ABSTRACT

Heightened political polarisation threatens democratic stability. While prior studies find polarisation in competing groups’ deployment of different terminologies to describe the same topic, we emphasise that it can also be evident in groups’ attachment of different meanings to the same terminology. Competition for dominance in the public sphere is reflected in social media which become sites of contestation, showcasing antagonistic claims of legitimacy. In a case-study of the June 2019 rerun Istanbul elections in Turkey, we used qualitative and computational methods to analyse approximately 116,000 tweets, focusing on discussions around the themes of ‘democracy’, ‘elections’, and ‘public service’. Twitter users associated the act of casting a vote not only with electing the candidate, but also with a competition over the future of Turkish democracy.

Acknowledgments

We would like to thank Neal Caren for kindly sharing his data and Matti Nelimarka for helping us get access to Twitter data. We are grateful to Akın Ünver who organised the Summer Institute in Computational Social Science in Istanbul in 2019. The groundwork for this article started as a group project there, we feel very lucky to have met such amazing people that summer.

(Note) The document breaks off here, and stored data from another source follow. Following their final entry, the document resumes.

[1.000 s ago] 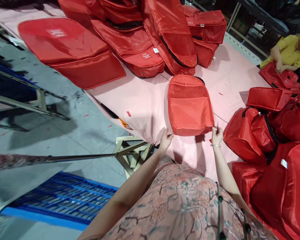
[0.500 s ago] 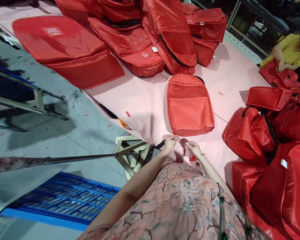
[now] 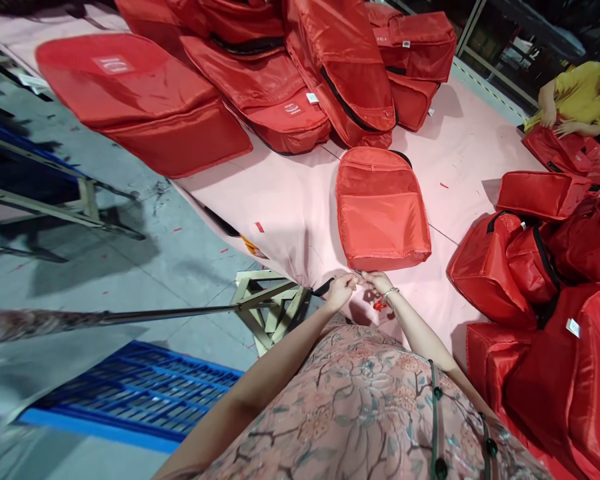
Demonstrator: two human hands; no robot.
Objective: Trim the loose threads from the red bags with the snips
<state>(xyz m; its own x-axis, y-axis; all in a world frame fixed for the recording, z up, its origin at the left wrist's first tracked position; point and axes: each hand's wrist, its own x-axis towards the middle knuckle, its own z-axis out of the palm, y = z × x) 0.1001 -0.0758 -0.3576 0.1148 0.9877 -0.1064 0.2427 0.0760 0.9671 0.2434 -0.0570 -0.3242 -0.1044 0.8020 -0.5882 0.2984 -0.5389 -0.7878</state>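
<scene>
In the head view, my left hand (image 3: 342, 291) is closed in a pinch just below the red backpack (image 3: 383, 220). What its fingertips hold, if anything, is too small to tell. My right hand (image 3: 377, 283) meets it fingertip to fingertip, also closed, with a bracelet on the wrist. A small red piece (image 3: 380, 305) hangs beneath the right palm, and a thin dark tip shows by the fingers; I cannot make out what it belongs to. The backpack lies flat, zipped pocket up, its bottom edge towards me, apart from both hands.
Red backpacks (image 3: 300, 123) are heaped at the back of the pink-covered table (image 3: 300, 200), with more piled on the right (image 3: 500, 267). A person in yellow (image 3: 580, 100) handles a red bag at far right. On the left are a blue slatted rack (image 3: 145, 393) and a wooden stand (image 3: 265, 307).
My right hand has moved left and slightly up, so the fingertips of both hands now meet. The small red piece has moved with it. The backpack has stayed in place.
</scene>
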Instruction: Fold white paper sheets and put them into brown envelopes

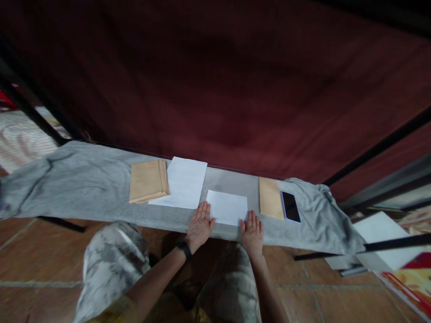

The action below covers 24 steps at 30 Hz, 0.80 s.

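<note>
A small white sheet of paper [229, 207], which may be folded, lies flat on the grey cloth between my hands. My left hand [199, 226], below a dark wristband, rests palm down at its left edge with the fingers stretched out. At the right edge my right hand [252, 233] lies flat too, fingers extended and slightly apart. Neither hand grips anything. Left of them are larger white sheets [187, 181], partly under a stack of brown envelopes [146, 181]. A single brown envelope [270, 197] lies to the right of the small sheet.
A smartphone [290, 207] lies beside the single envelope. Grey cloth [84, 179] covers the narrow bench and bunches up at its right end. Behind hangs a dark red curtain [215, 89], with black metal bars [380, 146] at both sides. My knees are close below the front edge.
</note>
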Each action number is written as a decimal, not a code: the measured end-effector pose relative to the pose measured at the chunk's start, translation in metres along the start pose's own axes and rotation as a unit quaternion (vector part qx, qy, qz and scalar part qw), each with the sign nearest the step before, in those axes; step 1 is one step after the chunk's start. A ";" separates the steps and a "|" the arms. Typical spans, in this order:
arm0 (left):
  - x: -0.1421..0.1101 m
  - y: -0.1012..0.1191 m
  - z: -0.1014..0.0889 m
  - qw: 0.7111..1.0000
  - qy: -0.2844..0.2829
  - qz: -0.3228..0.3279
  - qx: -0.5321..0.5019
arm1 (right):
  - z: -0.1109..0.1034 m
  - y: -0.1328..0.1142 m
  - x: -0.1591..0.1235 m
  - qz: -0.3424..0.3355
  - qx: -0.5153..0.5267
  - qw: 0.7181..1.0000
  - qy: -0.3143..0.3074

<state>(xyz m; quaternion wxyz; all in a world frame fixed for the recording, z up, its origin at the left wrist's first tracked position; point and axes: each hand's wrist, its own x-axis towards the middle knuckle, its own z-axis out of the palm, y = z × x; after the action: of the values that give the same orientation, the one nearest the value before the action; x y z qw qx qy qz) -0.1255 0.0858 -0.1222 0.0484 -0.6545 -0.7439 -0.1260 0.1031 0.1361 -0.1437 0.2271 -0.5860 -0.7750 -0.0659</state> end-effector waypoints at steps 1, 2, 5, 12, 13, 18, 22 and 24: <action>-0.001 0.001 -0.001 1.000 0.002 -0.001 0.002 | -0.001 0.000 0.000 0.007 0.005 1.000 0.001; 0.000 0.004 -0.002 1.000 0.005 -0.001 0.003 | -0.002 -0.001 0.001 0.015 0.012 1.000 0.003; 0.003 0.019 -0.005 0.999 0.017 0.029 -0.009 | -0.006 -0.009 0.009 0.020 0.053 0.998 0.004; 0.006 0.052 0.003 0.987 -0.002 0.148 -0.056 | -0.008 -0.045 0.016 -0.109 0.127 0.983 -0.076; 0.004 0.052 0.004 0.987 -0.002 0.151 -0.057 | -0.008 -0.046 0.013 -0.118 0.114 0.983 -0.080; -0.002 0.039 0.004 0.986 0.014 0.152 -0.062 | -0.005 -0.035 -0.002 -0.116 0.052 0.991 -0.050; -0.007 0.026 0.001 0.990 0.031 0.121 -0.065 | -0.004 -0.021 -0.008 -0.095 0.033 0.995 -0.029; -0.009 0.021 0.000 0.992 0.038 0.098 -0.065 | -0.005 -0.015 -0.011 -0.081 0.027 0.996 -0.029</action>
<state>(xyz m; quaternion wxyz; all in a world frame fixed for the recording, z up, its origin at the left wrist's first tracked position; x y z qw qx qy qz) -0.1035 0.0792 -0.1218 0.0454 -0.7207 -0.6642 -0.1935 0.0927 0.1199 -0.1410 0.2142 -0.5165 -0.8278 -0.0455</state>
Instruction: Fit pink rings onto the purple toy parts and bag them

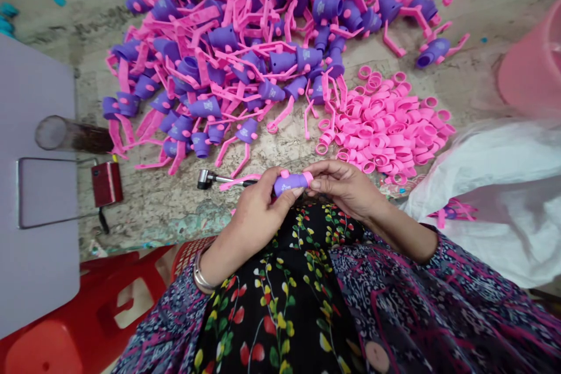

We also would like to thank Susannah Verney for her guidance and patience throughout the review process.

Disclosure statement

No potential conflict of interest was reported by the author(s).

Declaration of equal authorship

The first two authors are equally first authors of this article.

Supplementary material

Supplementary data for this article can be accessed at https://doi.org/10.1080/13608746.2023.2200901.

Additional information

Notes on contributors

Didem Türkoğlu

Didem Türkoğlu (PhD, University of North Carolina at Chapel Hill) is an assistant professor at Kadir Has University. Her research focuses on political sociology, social movements, social media, and studies of social inequalities. Her articles have appeared in the Journal of Democracy, Mobilisation, Sociology Compass, Current Sociology, and Research in Political Sociology, among others.

Meltem Odabaş

Meltem Odabaş (PhD, University of Arizona) is an independent academic researcher. Her research investigates the role of interaction and communication networks in decision-making and behaviour in social settings including markets, online communication, and social movements. Her work has appeared in Social Currents, Forum for Social Economics, and American Behavioral Scientist among other venues.

Doruk Tunaoglu

Doruk Tunaoglu has recently finished his master’s studies in the department of psychology at Boğaziçi University. He works on computational methods and cognitive systems. His research focuses on cognitive features of collective and vicarious memories. He particularly focuses on the similarities and differences between memories of indirectly and directly experienced events.

Mustafa Yavaş

Mustafa Yavaş (PhD, Yale University) is a postdoctoral research associate in the Division of Social Science at New York University Abu Dhabi. His research centres on economic and political sociology with strong interests in work and occupations, globalisation, social movements, and social networks. His work has appeared in Social Science Computer Review, Journal of Mathematical Sociology, and Research in Social Movements, Conflicts and Change.